## What you should do
Excluding any images, copy all of the lines below precisely as written.

--------------------

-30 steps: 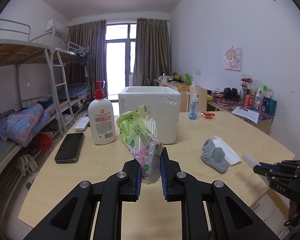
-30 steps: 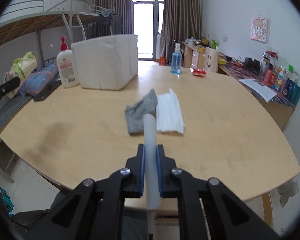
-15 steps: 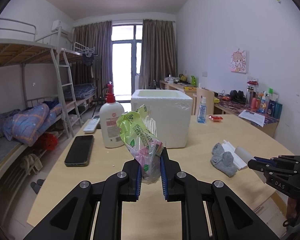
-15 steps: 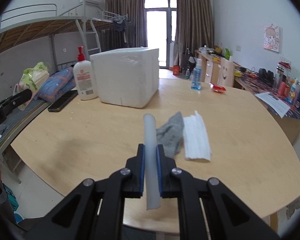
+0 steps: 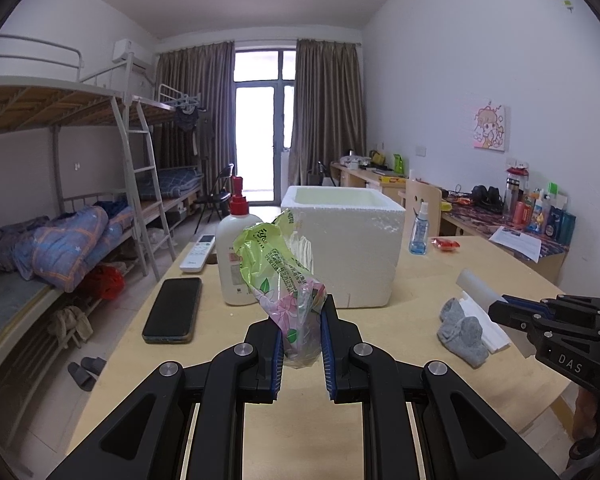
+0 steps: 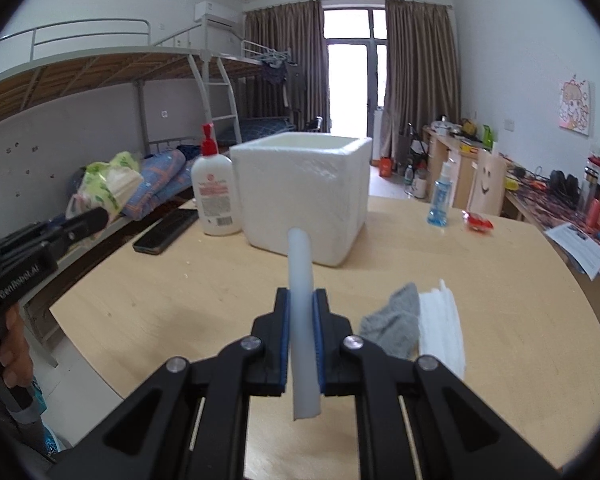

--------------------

## Finished task
-30 steps: 
-30 steps: 
-15 steps: 
-15 steps: 
+0 steps: 
+0 steps: 

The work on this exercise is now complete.